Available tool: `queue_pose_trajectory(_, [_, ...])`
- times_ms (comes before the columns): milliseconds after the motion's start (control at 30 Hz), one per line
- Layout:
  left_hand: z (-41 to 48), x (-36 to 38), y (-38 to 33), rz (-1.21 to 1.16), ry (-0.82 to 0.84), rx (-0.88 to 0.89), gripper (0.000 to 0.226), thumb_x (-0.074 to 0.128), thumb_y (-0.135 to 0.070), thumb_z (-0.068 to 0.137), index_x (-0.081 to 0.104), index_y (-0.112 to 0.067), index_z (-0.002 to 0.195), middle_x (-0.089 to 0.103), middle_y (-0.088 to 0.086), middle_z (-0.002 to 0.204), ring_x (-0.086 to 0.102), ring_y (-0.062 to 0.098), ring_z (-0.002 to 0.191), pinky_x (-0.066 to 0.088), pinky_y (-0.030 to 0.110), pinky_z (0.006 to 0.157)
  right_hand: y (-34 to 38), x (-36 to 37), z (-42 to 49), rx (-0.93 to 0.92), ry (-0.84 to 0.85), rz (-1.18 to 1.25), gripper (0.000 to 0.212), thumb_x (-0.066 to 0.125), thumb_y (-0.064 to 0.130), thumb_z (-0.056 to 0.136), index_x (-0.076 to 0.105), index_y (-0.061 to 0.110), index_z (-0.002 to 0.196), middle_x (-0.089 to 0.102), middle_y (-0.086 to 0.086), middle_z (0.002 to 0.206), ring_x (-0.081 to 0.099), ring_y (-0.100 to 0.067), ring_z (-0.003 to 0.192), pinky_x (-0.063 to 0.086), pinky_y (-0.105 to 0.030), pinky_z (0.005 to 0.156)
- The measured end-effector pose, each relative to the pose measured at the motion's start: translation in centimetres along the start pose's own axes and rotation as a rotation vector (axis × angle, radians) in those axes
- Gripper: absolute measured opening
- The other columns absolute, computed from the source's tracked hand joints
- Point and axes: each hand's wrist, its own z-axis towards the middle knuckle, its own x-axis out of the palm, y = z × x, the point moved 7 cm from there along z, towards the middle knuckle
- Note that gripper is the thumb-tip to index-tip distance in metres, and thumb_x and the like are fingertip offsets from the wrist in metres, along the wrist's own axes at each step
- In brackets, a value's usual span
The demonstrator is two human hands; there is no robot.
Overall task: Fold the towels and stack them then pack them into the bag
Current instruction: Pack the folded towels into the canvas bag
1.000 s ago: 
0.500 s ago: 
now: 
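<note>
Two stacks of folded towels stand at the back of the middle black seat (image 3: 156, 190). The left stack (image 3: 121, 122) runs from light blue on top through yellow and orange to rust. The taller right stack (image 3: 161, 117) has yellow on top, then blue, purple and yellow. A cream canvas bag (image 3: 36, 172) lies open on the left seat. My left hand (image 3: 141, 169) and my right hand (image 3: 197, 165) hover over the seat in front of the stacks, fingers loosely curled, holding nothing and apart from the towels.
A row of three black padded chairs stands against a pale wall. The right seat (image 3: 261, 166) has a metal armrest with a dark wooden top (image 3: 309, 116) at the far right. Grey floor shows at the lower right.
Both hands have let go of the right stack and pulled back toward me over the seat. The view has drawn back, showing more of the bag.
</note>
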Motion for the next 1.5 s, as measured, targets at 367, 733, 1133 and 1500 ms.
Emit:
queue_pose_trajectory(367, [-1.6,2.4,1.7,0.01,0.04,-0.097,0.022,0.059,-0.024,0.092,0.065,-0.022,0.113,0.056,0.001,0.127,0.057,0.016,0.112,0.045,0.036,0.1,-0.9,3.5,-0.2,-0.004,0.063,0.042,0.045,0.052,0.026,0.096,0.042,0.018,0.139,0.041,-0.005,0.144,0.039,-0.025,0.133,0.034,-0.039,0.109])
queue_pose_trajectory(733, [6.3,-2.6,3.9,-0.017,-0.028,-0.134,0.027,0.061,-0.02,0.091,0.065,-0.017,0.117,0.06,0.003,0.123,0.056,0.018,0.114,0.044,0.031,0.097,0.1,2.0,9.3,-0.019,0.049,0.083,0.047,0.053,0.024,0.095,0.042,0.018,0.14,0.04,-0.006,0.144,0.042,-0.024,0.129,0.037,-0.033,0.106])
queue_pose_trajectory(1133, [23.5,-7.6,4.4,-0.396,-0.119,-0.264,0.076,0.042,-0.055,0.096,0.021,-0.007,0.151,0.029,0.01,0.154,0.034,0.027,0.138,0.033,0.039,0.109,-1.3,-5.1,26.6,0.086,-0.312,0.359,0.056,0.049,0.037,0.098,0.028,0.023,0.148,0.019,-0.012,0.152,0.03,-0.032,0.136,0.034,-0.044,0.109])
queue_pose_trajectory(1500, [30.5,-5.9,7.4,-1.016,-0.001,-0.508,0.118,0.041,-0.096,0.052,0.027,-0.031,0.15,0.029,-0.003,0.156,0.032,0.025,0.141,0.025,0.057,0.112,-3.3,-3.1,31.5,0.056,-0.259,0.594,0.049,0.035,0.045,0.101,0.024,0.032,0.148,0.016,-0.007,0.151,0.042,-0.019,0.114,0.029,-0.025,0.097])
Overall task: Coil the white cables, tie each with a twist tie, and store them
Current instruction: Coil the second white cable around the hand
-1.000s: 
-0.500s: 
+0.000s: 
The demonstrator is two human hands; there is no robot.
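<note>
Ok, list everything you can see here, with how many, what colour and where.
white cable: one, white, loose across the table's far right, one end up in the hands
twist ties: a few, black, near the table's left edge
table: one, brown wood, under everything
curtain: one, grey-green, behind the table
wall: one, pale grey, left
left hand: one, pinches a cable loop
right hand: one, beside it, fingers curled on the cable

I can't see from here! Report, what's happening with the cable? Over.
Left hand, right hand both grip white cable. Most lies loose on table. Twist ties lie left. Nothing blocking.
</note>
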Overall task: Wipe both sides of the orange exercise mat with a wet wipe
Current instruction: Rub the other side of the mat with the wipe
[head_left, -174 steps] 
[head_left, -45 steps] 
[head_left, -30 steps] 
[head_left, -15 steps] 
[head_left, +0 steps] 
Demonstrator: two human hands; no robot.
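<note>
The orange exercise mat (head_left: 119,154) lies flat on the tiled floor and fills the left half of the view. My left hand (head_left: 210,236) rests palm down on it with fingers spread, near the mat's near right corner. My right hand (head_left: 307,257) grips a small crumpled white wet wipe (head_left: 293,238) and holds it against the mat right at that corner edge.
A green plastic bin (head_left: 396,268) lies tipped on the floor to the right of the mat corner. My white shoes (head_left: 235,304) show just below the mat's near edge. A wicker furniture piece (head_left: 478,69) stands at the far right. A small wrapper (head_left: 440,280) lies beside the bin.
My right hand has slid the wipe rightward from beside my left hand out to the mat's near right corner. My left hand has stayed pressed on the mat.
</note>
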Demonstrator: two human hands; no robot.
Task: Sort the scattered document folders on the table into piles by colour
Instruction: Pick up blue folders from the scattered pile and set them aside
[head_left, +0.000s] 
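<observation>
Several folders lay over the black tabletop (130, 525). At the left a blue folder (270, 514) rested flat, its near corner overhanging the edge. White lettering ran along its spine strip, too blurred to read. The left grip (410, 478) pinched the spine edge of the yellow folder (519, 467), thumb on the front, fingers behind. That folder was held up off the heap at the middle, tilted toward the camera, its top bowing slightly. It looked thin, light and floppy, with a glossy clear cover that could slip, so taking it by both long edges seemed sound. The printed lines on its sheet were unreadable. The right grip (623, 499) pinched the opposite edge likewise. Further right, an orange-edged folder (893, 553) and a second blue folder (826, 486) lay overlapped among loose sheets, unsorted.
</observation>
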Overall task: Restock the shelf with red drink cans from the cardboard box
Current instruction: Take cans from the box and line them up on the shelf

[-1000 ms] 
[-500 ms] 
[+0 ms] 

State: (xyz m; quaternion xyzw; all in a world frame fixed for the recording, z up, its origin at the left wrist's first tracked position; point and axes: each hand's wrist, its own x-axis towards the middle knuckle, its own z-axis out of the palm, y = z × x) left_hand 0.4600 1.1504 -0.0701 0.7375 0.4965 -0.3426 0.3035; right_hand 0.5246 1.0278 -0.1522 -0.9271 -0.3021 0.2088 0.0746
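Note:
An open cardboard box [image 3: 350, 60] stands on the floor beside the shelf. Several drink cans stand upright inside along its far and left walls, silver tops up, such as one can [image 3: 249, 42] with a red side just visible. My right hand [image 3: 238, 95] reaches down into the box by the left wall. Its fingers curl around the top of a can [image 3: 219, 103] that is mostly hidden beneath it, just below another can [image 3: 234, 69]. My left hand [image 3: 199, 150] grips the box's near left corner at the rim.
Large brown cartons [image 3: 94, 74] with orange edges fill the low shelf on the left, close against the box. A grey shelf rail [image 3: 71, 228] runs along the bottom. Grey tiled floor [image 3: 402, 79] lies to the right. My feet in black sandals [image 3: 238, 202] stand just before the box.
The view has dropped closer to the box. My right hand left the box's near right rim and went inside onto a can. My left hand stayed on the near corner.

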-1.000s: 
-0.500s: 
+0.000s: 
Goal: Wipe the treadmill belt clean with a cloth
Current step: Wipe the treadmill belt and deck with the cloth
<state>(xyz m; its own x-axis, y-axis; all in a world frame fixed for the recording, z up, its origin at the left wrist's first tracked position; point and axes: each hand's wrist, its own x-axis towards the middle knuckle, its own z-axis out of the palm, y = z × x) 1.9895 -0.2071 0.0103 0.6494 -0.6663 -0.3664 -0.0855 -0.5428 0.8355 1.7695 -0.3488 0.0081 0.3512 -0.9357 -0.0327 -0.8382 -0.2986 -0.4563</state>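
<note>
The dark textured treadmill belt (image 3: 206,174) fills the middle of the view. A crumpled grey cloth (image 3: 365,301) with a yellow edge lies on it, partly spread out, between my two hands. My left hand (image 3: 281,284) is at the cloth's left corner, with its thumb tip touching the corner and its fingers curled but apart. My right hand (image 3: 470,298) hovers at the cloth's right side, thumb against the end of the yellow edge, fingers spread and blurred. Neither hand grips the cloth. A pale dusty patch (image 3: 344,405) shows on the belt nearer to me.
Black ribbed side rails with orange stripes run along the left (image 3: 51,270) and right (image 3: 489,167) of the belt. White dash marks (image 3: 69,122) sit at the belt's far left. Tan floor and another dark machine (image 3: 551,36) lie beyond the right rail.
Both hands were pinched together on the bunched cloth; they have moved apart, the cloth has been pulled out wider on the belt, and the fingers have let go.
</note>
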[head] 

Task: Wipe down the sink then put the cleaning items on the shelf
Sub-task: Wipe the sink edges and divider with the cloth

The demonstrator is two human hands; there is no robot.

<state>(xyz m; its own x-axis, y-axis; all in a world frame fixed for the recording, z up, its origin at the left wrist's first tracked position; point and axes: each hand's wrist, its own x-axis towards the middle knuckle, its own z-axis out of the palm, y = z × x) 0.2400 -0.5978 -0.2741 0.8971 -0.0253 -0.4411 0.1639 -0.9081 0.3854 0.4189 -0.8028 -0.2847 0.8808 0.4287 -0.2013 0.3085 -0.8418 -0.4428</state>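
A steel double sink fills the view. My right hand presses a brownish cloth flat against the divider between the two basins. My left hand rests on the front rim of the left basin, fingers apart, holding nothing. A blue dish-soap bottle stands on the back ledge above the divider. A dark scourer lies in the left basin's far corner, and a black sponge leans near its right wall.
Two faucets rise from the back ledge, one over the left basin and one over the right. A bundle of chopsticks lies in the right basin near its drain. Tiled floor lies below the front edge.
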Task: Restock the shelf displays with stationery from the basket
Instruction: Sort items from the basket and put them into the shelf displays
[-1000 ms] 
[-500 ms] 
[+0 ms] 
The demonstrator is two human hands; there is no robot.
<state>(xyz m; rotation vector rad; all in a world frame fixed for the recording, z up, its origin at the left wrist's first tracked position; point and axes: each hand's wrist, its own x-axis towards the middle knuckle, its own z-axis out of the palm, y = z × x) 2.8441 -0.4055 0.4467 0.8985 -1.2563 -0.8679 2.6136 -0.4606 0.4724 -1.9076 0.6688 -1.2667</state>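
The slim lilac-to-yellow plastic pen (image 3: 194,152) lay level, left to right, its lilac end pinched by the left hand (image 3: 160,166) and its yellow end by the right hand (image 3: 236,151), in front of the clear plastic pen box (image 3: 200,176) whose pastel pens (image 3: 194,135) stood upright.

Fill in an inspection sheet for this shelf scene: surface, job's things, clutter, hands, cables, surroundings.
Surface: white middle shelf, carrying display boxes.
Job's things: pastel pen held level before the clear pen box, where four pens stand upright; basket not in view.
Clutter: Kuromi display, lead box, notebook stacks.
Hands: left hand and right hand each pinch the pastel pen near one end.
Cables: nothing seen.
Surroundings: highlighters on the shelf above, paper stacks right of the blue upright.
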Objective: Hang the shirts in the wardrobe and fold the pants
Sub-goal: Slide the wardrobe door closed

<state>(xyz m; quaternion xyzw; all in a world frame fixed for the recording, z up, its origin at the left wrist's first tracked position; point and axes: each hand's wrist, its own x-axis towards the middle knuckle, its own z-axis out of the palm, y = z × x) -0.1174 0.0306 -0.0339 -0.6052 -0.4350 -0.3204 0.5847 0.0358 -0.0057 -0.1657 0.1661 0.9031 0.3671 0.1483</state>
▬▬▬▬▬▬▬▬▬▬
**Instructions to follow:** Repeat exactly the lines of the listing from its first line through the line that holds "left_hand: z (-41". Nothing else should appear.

**Result of this exercise:**
Available tool: `queue_pose_trajectory(_, [_, ...])`
- times_ms (comes before the columns): milliseconds after the motion's start (control at 30 Hz), one per line
- Layout:
  left_hand: z (-41 to 48), x (-36 to 38), y (-38 to 33), rz (-1.21 to 1.16), ry (-0.82 to 0.84), rx (-0.88 to 0.89), gripper (0.000 to 0.226), thumb_x (-0.074 to 0.128), thumb_y (-0.135 to 0.070), thumb_z (-0.068 to 0.137), index_x (-0.081 to 0.104), index_y (-0.112 to 0.067), index_z (-0.002 to 0.195), middle_x (-0.089 to 0.103), middle_y (-0.088 to 0.086), middle_z (-0.002 to 0.204), ring_x (-0.086 to 0.102), ring_y (-0.062 to 0.098), ring_z (-0.002 to 0.191), pinky_x (-0.066 to 0.088), pinky_y (-0.030 to 0.110), pinky_z (0.006 to 0.157)

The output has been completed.